In one experiment it made some teenage boys act anti-socially, but led others to join the debating society.
Nevertheless, this book frequently reminded me of Kingsley Amis’s comment about the male libido: it’s like living your life chained to an idiot. In 2015 the Ashley Madison website — aimed at people seeking affairs — was hacked. The truth emerged that of its 35 million users, 30 million were male.
Not only that, many of the 5 million women weren’t women at all, just computer programs designed to keep the men interested and paying.
Contrast this with women’s biological make-up, which seems tailor-made to keep them acting sensibly.
It has even been shown that when a woman is ovulating, she makes fewer and shorter telephone calls to her father. It’s thought this is her unconscious ‘antiincest’ drive kicking in (sex with a relative being a genetically bad idea). But again,
the book searches behind the headlines, highlighting twists in the ‘sexmad men/cautious women’ narrative.
One of the biggest corrections is to the old statistic about men having more sexual partners than women.

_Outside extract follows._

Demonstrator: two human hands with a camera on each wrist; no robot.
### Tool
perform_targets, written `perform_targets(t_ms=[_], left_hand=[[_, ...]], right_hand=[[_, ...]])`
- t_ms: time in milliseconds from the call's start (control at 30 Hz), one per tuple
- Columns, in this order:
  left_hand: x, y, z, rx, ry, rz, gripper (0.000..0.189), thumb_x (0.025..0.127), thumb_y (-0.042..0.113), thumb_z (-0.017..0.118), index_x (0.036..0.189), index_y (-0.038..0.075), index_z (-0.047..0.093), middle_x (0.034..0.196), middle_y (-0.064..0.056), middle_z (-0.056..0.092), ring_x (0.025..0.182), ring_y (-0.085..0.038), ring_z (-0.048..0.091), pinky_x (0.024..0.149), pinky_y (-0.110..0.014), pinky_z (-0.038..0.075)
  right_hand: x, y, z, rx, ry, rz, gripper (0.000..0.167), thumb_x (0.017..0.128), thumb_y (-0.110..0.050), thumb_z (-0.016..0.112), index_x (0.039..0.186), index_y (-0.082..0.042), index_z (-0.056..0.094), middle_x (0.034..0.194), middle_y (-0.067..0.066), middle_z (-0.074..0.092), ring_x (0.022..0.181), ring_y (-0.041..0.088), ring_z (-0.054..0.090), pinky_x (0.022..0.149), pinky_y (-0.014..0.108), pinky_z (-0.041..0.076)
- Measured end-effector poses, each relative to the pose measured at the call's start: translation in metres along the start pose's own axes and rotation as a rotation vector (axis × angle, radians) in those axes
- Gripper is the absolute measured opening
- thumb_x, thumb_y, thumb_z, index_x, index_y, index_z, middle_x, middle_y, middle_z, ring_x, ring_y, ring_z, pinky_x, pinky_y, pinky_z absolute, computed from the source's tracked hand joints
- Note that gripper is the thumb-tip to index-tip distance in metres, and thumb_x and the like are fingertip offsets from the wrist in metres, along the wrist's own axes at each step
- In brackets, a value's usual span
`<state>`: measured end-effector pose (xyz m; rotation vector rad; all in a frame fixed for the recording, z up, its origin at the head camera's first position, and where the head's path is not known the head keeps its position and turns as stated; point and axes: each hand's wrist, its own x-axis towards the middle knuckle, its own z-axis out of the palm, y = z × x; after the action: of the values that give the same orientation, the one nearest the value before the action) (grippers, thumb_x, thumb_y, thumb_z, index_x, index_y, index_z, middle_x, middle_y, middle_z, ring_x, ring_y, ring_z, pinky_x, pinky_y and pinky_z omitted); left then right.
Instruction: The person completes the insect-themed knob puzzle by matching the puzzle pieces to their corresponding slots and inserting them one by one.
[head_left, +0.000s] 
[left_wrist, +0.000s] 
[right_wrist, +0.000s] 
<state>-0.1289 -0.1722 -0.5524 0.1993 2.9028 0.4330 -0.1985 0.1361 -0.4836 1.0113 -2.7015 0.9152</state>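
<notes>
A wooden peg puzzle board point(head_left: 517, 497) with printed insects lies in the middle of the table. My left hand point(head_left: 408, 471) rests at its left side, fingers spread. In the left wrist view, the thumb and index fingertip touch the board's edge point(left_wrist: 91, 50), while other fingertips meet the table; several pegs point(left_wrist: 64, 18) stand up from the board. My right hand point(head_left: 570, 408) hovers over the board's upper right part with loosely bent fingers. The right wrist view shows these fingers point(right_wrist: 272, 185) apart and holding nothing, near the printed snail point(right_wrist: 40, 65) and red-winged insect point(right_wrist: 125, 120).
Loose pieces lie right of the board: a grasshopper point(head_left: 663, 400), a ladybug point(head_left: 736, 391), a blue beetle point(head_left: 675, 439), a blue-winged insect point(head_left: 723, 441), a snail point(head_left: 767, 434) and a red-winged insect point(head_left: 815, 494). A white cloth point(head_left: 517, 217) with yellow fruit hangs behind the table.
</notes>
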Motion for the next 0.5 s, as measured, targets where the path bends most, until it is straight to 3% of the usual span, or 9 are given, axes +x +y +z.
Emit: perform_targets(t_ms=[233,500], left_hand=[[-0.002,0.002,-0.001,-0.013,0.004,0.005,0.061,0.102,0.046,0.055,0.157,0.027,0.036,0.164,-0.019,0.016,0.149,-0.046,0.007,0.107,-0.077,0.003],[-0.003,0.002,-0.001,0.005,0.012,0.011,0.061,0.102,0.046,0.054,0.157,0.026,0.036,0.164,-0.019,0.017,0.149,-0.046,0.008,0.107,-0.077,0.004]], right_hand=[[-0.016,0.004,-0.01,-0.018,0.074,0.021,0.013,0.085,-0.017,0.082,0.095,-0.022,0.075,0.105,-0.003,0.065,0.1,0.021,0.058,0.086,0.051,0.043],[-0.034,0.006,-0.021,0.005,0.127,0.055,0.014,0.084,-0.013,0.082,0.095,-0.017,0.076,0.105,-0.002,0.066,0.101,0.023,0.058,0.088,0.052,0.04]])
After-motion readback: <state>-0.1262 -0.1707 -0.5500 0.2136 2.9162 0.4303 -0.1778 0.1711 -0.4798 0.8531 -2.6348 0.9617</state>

This, Whipple points out, is mathematically impossible. With heterosexual encounters, ‘by definition, one of each [gender] is always involved in the act’. Average out all that activity, and the figure for men and women must be the same.
It turns out that women wired up to lie detectors report the same number of sexual partners as men do. Without the lie detectors they’re underreporting. Whipple doesn’t spell this out, but my bet is that the converse also applies: men are over-reporting.
This is why I always discount those ‘shocking’ surveys about how much sex teenagers are having. If you ask a 17-year-old boy whether he’s had sex, he’s going to say yes.
An individual example of female promiscuity is given by 94-year-old Mary of Norfolk, as she recalls her own experiences during the Second World War.
‘I was an absolute trollop when I was a Land Girl...I’d possibly meet them at the pub, then have sex at the side of the road . . . I look back now and think, “Oh, that was fun.” ’
One question men do answer truthfully is whether or not they’re gay. Researchers tested people’s stated preferences against the reactions of their genitals (measured by blood flow) as they watched erotic videos.
Men who said they were straight became aroused by videos of naked women but not by those showing naked men. Men who said they were gay had the opposite reactions.
However women — even those who claimed they were straight — became aroused at the sight of both sexes naked.
Most women, runs the conclusion, are ‘to at least some degree’ bisexual. When the doctor who discovered this mentions it to straight males, ‘I can see this glister in their eyes’.
THE book examines gender and relationships all over the world. In Pakistan, for instance, the transgender people known as Hijras are used in debt collection.
It’s made clear to the person who owes money that if they don’t pay up, a group of Hijras will dance and sing on their doorstep.
The embarrassment this would cause in front of their neighbours ensures that almost everyone reaches for the cheque book.
Meanwhile, in Saudi Arabia, a doctor noticed a factor that caused a fourfold increase in his male patients’ risk of a heart attack: ‘having more than one wife’.
The next time a social meejah warrior rails about the sexes being identical, point them towards this book. Yes, says Whipple, some men are effeminate and some women want to join the army and kill people. But just because the genders ‘overlap with each other does not mean they are the same’.
Even when sexual behaviour changes, the old tendencies show through.
Viagra has increased the amount of sex being enjoyed by older people, so much so that one retirement community in Florida developed a problem with drunken late-night copulation in public places.
By definition, residents of both genders were involved, but do you think the ‘unofficial leader’ of the gang was a man or a woman? Correct. He was a ‘perma-tanned retired biology teacher, who called his manhood Mr Midnight’.